Hundreds of miles of roads are unpaved, so it can take up to three hours to get a sick person to help. It’s difficult to self-isolate because families live in one-room homes called hogans. Up to 40 percent of Navajo households don’t have running water, making it hard to wash hands. Cellphone service and Wi-Fi are limited, so it’s difficult to keep in touch and to get information about the epidemic.
This is My America — the richest country in the world.
Ethel Branch is the former attorney general of the Navajo Nation. Launched March 15, the Navajo and Hopi Families COVID-19 Relief Fund has raised almost $3.7 million from almost 69,000 donors. Part of a team of seven, the group explains that The Navajo Nation and Hopi Reservation “are extreme food deserts with only 13 grocery stores on Navajo to serve some 180,000 people and only 3 small grocery marts on Hopi to serve some 3,000 people.” When Ethel Branch saw empty shelves at a grocery store in Flagstaff, Arizona, she went into action.

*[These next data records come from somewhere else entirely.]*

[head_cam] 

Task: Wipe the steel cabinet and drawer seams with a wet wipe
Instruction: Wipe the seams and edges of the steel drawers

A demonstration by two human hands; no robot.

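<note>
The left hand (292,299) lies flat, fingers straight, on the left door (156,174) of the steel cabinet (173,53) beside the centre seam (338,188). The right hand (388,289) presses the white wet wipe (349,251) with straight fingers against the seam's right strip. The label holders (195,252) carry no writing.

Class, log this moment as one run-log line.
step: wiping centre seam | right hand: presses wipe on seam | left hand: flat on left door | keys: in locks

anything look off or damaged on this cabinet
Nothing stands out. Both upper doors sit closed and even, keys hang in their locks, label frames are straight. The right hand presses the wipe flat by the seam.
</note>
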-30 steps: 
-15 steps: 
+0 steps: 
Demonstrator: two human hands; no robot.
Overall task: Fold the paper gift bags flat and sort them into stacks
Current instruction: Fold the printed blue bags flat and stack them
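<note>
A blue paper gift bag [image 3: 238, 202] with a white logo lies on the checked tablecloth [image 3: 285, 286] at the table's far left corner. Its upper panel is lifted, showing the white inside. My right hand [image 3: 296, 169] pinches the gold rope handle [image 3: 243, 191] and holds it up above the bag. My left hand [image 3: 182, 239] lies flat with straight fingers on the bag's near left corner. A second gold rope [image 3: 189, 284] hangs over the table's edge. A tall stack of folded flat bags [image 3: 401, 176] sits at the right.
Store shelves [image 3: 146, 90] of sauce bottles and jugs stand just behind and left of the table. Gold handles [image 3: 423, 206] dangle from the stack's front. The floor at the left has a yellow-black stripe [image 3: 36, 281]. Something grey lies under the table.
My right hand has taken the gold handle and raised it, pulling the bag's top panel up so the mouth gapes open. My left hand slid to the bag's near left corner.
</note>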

Over at Hyperallergic, Ellie Duke writes that Manuelito Wheeler, director of the Navajo Nation Museum, says that while the Navajo Nation is in total crisis, he is hopeful about the future, and how artists can be its catalyst. “One of the strengths that the museum is going to draw upon, when we start to discuss our future, is creativity. Creative types are going to be the ones that have solutions that nobody else has thought about.”
There’s a rise in cultural practices that have have fallen out of use, a re-examination of traditions that fortify with a focus on survival.
Santa Fe artist Heidi Brandow is at work on a project about alternative approaches to Indigenous futurism, taking a conceptually different tack from the sci-fi oriented one she says she most often sees. “We have these preexisting tools, how can we modify those to inform us?”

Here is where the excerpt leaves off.